Nvidia cai para US$ 197 em meio a temores de aumento de taxas e queda de 31% no preço de aluguel de GPUs

Em 3 de julho de 2026, as ações da Nvidia fecharam a US$ 197,58, queda de aproximadamente 18% em relação à máxima recorde de US$ 235,47 em 14 de maio, apesar de reportar receita recorde de US$ 81,6 bilhões no trimestre, alta de 85% em relação ao ano anterior, de acordo com os resultados divulgados em 20 de maio de 2026. O recuo reflete pressões externas, e não fraqueza nos lucros: mercados precificando cerca de 50 pontos-base de aumentos das taxas do Federal Reserve até dezembro, uma queda de 31% em três semanas nos preços de aluguel de GPU B200, de US$ 6,11 para US$ 4,22 por hora, sugerindo possível arrefecimento na demanda por infraestrutura em nuvem, e o endurecimento dos controles de exportação dos EUA sobre embarques de chips para a China. A receita do Data Center atingiu US$ 75,2 bilhões, alta de 92% ao ano, com margens brutas próximas de 75%, e orientação para o segundo trimestre de US$ 91 bilhões.

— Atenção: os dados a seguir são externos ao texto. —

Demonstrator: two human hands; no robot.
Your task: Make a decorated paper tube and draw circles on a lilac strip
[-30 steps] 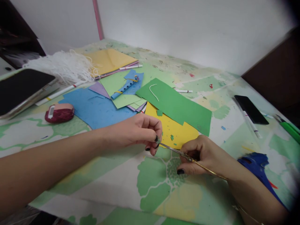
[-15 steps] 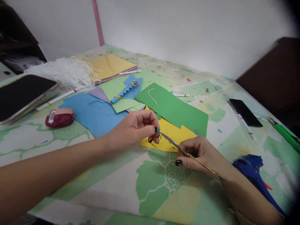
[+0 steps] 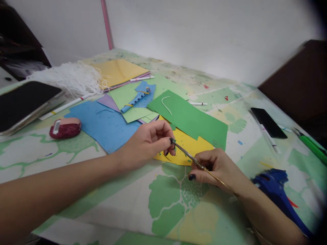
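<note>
Presently, two hands at work over a bench (image 3: pixel 122 204) spread with a floral cloth in green, white and yellow.

Left hand (image 3: pixel 149 144): one, thumb and forefinger pinched together on a small green scrap (image 3: pixel 173 140); remaining fingers curled loosely.

Right hand (image 3: pixel 219 168): one, fingers bent and closed about the scissors (image 3: pixel 187 155), a slender metal pair with gold-coloured handles, seen nearly edge-on. Tips directed at the left fingertips, at the scrap; whether the blades are parted, cannot tell.

Yellow sheet (image 3: pixel 204 149): one, cut-edged, beyond and partly behind the hands, strewn with green bits.

Dark green sheet (image 3: pixel 189 119): one, overlapping the yellow, bearing a curved white string (image 3: pixel 166 106).

Blue sheet (image 3: pixel 112 131): one, large, partly behind the left hand.

Light green sheet (image 3: pixel 120 97): one, with a blue paper tube (image 3: pixel 135 102), dark-dotted and yellow-banded, lying partly over it.

Orange-yellow sheet (image 3: pixel 120 71): one, at the far side, atop purple paper, just beside a heap of white strings (image 3: pixel 70 76).

Maroon-and-pink case (image 3: pixel 65 128): one, near the blue sheet's left edge.

Dark-screened device (image 3: pixel 27 103): one, at the far left.

Black phone (image 3: pixel 269 122): one, at right, with a white marker (image 3: pixel 269 139) just beside it.

Green-handled tool (image 3: pixel 313 147): one, at the right edge.

Blue glue gun (image 3: pixel 276 183): one, beside the right forearm, its lower part partly hidden.
</note>
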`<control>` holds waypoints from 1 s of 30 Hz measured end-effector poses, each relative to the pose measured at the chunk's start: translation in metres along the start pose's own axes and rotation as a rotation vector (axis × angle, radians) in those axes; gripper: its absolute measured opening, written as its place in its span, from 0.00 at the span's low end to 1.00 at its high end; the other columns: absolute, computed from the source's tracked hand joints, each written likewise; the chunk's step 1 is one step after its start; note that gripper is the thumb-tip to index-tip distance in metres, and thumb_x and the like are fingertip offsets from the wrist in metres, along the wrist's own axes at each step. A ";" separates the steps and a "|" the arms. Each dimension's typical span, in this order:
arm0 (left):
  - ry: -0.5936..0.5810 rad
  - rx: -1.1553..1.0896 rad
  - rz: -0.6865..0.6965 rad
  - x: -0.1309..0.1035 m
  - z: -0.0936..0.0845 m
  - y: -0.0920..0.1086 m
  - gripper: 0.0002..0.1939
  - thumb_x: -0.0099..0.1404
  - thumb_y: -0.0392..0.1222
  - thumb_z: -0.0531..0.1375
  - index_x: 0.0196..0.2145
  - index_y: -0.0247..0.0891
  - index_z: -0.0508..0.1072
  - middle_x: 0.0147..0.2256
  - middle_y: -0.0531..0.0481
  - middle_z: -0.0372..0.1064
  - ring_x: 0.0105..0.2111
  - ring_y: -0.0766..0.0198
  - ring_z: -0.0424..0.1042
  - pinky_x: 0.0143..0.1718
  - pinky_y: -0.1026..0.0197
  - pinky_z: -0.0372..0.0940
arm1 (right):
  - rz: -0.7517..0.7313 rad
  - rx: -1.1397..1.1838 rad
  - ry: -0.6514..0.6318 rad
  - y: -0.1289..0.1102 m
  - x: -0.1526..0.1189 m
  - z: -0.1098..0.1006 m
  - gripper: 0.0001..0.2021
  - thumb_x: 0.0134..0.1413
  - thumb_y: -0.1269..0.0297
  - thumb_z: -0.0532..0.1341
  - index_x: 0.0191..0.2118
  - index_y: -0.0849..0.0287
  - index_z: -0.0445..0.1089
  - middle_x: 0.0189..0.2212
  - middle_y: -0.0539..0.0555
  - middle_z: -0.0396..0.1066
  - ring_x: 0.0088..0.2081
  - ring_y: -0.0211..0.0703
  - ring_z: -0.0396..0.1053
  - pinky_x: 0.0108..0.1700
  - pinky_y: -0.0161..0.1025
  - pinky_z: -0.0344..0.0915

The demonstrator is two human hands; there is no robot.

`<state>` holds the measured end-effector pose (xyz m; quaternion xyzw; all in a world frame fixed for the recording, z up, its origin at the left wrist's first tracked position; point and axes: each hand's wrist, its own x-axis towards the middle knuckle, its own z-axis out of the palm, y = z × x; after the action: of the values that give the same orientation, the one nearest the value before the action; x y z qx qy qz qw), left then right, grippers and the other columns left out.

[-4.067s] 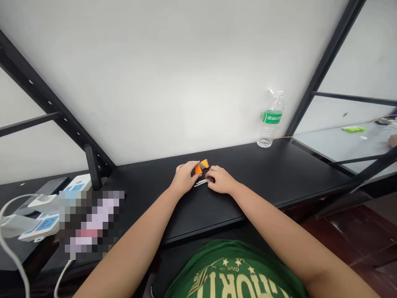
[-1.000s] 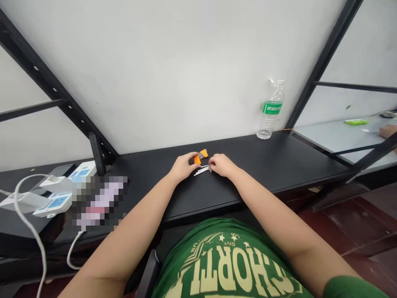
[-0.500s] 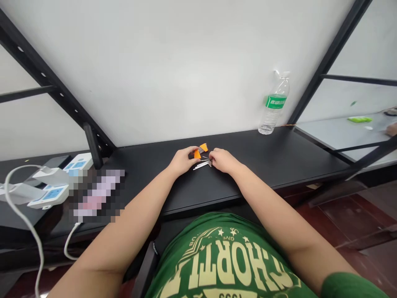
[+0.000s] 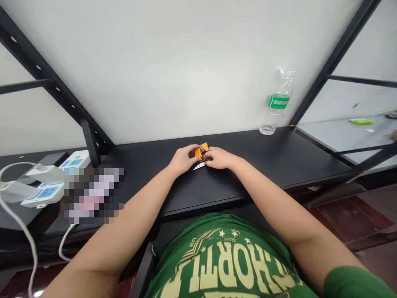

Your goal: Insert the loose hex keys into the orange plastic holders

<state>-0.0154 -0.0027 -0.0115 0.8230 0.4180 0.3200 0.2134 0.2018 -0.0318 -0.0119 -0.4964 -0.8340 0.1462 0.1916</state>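
Observation:
My left hand is closed around an orange hex key holder, gripping it between thumb and fingers. Slim metal keys show between its orange parts, and their tips stick out past the upper right end. Close against the holder's right side, my right hand is closed in a pinch on a thin hex key, mostly hidden by the fingers. Several loose silver hex keys lie on the black table just below both hands, their bent ends covered by my right hand.
A clear water bottle with a green label stands at the back right by the wall. At left are white power strips, a white cable and a pixelated patch. Black metal frame bars rise at both sides.
My right hand has moved left with the thin hex key, up to the holder, and now covers the bent ends of the loose keys. My left hand keeps its hold.

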 end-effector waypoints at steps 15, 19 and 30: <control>-0.098 -0.011 0.018 0.003 -0.004 -0.019 0.29 0.58 0.42 0.71 0.58 0.45 0.75 0.57 0.50 0.75 0.57 0.51 0.75 0.63 0.53 0.67 | 0.233 0.487 0.286 -0.013 -0.012 0.012 0.04 0.55 0.68 0.61 0.37 0.56 0.73 0.35 0.50 0.74 0.35 0.41 0.71 0.40 0.39 0.68; -0.062 -0.009 0.045 0.001 -0.004 -0.018 0.29 0.58 0.42 0.71 0.57 0.45 0.76 0.57 0.50 0.76 0.55 0.52 0.76 0.61 0.53 0.68 | 0.245 0.541 0.391 -0.012 0.004 0.020 0.07 0.54 0.69 0.62 0.40 0.56 0.73 0.38 0.51 0.77 0.37 0.42 0.74 0.44 0.40 0.70; -0.154 0.061 0.191 0.003 -0.007 -0.009 0.22 0.64 0.43 0.68 0.56 0.46 0.75 0.50 0.50 0.79 0.46 0.55 0.77 0.51 0.52 0.68 | 0.242 0.683 0.381 -0.012 0.015 0.031 0.06 0.51 0.68 0.62 0.37 0.57 0.73 0.32 0.49 0.76 0.32 0.40 0.73 0.38 0.38 0.70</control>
<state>-0.0237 0.0052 -0.0108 0.8873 0.3296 0.2619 0.1884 0.1715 -0.0254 -0.0315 -0.5167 -0.6227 0.3418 0.4780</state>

O consenso de Wall Street está próximo de US$ 303, com metas variando de US$ 250 a US$ 500 (TipRanks, 5 de julho de 2026). A queda no preço de aluguel de GPU — um sinal de utilização em tempo real — agora serve como um indicador crítico de demanda, com preços abaixo de US$ 3 por hora potencialmente sinalizando uma mudança para o cenário pessimista de US$ 150.